In the records below, find the lines that include "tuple" and copy each.

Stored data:

_ _ _ _ _

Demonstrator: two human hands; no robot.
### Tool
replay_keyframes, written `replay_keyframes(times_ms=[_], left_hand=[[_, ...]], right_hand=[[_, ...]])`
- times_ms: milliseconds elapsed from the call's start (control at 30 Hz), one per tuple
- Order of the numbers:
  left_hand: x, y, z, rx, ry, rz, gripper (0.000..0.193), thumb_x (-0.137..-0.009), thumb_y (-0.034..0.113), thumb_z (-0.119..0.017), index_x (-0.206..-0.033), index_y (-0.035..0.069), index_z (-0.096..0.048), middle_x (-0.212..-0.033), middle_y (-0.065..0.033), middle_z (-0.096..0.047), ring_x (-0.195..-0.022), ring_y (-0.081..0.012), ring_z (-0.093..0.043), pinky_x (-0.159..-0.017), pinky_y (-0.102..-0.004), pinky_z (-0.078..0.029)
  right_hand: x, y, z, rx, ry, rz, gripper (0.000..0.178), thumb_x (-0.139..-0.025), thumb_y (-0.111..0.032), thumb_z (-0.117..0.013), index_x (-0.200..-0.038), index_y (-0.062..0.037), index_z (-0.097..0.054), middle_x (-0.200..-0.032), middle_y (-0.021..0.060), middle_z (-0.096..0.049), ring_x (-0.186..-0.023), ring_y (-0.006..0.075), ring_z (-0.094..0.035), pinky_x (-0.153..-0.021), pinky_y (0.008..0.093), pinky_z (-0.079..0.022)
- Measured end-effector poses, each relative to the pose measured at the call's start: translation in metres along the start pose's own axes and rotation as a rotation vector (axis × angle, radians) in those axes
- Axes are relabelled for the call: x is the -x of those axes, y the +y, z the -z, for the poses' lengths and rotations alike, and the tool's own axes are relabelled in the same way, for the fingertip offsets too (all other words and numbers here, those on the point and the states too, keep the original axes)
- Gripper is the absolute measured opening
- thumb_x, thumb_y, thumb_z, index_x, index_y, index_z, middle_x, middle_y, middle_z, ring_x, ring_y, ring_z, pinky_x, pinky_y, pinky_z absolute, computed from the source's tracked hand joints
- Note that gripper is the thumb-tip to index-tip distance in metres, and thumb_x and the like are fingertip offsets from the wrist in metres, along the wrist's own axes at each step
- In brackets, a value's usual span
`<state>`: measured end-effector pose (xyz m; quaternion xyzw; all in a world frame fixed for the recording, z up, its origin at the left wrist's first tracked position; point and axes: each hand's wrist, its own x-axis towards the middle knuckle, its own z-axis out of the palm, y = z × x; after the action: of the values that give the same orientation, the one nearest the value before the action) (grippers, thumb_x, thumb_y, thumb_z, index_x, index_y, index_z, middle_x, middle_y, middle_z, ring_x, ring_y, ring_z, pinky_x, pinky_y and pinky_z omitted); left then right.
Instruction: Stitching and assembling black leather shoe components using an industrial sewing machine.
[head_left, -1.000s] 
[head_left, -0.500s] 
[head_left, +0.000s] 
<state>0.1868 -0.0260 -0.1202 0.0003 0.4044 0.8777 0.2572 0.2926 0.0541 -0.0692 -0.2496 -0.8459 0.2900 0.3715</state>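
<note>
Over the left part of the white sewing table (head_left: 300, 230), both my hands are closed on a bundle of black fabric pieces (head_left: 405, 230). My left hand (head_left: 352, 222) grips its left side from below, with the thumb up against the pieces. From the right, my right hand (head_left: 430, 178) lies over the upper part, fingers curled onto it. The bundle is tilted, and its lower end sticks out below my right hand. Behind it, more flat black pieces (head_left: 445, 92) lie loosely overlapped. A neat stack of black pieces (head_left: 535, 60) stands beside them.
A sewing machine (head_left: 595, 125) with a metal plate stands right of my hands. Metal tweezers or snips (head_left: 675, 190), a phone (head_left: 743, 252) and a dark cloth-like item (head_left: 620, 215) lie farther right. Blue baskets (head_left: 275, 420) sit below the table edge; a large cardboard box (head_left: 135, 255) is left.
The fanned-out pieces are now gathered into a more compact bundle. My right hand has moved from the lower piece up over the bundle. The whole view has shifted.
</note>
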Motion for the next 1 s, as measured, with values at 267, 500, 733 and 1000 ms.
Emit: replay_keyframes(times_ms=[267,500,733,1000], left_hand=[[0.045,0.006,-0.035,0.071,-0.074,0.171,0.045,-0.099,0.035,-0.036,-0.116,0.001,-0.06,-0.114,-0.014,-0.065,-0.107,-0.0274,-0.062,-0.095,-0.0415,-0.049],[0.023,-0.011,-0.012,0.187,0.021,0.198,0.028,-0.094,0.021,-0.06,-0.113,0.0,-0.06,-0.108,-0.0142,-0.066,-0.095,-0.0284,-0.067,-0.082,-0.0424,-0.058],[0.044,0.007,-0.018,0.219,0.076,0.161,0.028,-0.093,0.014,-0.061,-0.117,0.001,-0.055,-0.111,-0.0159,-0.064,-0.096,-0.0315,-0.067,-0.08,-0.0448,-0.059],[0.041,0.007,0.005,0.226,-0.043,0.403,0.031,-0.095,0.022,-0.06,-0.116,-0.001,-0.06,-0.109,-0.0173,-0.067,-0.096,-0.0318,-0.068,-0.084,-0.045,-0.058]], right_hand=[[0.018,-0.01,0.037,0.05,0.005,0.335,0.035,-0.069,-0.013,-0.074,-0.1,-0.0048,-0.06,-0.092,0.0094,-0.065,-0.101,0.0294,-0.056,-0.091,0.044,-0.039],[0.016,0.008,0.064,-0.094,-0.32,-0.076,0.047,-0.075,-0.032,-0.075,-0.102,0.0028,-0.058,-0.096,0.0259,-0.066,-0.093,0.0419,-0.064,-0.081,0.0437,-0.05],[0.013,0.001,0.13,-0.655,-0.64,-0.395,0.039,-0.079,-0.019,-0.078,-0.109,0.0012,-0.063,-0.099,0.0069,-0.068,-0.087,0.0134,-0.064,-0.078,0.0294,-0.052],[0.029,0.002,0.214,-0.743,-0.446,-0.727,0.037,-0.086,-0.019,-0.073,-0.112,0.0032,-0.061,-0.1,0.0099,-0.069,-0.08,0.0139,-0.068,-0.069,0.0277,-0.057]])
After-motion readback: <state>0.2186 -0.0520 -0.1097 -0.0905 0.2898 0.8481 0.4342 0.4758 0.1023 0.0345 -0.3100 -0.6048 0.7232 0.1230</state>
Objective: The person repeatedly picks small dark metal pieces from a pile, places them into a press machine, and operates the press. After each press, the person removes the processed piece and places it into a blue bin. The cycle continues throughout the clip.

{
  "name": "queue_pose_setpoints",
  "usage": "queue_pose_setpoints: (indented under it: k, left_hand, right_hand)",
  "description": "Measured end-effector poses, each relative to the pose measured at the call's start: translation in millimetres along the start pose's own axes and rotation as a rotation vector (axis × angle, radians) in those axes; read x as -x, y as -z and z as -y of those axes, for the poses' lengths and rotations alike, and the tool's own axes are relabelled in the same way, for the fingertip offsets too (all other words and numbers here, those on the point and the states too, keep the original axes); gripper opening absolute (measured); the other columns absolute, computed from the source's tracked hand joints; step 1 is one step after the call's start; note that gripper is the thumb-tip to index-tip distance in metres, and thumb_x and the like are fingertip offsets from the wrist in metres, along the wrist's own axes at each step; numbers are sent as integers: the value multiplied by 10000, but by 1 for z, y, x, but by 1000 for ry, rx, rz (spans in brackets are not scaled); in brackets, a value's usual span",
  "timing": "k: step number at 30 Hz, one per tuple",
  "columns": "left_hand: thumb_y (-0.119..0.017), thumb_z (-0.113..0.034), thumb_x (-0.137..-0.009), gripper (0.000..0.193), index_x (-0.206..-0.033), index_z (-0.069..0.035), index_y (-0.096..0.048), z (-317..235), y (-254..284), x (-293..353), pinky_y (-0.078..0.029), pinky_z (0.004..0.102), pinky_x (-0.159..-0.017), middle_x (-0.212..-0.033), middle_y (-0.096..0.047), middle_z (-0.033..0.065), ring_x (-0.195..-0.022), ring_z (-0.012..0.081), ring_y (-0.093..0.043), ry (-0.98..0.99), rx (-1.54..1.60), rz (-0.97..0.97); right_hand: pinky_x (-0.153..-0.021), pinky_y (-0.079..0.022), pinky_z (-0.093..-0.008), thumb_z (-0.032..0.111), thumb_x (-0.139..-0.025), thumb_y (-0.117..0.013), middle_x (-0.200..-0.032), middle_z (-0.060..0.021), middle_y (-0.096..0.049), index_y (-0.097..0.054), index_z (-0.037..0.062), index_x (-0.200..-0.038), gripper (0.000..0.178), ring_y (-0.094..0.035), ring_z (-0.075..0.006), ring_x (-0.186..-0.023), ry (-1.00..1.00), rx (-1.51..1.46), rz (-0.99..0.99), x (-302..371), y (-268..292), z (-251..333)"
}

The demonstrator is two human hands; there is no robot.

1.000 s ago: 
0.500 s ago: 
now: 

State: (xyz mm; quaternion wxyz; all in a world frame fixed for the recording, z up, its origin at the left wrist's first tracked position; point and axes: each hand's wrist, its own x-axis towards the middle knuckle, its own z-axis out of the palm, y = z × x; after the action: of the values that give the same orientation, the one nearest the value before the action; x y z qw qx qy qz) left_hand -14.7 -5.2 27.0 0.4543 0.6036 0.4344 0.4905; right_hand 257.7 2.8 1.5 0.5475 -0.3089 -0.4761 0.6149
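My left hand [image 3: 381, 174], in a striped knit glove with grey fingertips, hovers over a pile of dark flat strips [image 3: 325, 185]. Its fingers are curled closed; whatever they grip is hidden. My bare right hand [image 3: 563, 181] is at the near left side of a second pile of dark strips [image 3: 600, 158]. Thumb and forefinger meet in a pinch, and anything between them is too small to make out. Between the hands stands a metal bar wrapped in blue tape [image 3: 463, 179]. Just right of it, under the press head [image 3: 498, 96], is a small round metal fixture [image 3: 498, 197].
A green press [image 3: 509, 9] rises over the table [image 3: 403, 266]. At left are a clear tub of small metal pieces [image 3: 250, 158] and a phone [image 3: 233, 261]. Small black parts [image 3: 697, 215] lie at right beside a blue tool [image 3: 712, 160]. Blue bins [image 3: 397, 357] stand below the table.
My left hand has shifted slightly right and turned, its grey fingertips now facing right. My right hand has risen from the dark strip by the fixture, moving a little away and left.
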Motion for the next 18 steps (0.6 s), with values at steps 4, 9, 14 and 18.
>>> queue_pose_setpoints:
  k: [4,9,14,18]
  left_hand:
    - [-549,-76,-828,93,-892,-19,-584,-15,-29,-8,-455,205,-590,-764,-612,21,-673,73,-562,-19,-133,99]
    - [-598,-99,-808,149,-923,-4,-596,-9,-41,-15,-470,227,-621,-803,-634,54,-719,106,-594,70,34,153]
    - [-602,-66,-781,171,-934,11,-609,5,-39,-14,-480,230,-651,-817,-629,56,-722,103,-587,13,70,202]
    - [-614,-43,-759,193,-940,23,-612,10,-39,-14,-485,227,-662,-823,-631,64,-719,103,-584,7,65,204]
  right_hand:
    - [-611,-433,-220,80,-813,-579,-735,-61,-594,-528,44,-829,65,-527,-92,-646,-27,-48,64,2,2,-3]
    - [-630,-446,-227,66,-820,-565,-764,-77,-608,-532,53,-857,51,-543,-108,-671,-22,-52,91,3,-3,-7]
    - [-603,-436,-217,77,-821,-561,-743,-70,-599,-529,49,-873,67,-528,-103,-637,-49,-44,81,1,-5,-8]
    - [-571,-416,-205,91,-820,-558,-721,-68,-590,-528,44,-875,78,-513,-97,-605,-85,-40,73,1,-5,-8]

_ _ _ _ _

(Answer area):
- times_ms: milliseconds elapsed from the call's start (control at 30 Hz), one per tuple
  "timing": "k: step number at 30 Hz, one per tuple",

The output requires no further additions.